**The task:** Could you filter the records below and return each line that holds "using"?

**Collected data entries:**
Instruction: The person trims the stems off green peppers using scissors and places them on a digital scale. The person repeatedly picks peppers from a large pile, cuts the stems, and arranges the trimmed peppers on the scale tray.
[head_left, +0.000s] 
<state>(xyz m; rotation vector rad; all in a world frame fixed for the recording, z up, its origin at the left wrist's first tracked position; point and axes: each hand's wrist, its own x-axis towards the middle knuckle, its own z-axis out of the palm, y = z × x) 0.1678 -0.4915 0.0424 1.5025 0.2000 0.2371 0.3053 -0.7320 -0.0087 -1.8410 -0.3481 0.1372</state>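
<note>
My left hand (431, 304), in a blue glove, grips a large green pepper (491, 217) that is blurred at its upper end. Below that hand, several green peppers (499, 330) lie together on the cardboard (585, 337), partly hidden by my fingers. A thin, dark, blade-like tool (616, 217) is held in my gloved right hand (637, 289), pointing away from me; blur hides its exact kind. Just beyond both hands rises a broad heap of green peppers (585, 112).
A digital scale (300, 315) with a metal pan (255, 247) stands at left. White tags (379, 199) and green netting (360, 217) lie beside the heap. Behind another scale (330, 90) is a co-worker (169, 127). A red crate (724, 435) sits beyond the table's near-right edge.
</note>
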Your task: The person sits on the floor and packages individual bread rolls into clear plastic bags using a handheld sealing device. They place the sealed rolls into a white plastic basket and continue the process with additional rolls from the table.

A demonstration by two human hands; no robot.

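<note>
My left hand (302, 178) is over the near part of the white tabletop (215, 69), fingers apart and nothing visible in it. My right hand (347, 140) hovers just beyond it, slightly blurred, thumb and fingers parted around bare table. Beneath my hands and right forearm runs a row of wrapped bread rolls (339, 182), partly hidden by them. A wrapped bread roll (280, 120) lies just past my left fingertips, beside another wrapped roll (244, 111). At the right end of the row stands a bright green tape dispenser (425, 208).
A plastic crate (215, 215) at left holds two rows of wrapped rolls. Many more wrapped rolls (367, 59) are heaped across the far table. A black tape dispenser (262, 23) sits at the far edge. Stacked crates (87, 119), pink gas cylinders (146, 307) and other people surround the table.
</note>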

**Task solution:**
Instruction: The person trims the stems off green peppers using scissors and places them on a digital scale. The person repeatedly picks peppers from a large pile, cuts the stems, and arranges the trimmed peppers on the scale tray.
Your task: The person sits on the floor and packages individual bread rolls into clear plastic bags using a handheld sealing device. They place the sealed rolls into a white plastic basket and continue the process with additional rolls from the table.

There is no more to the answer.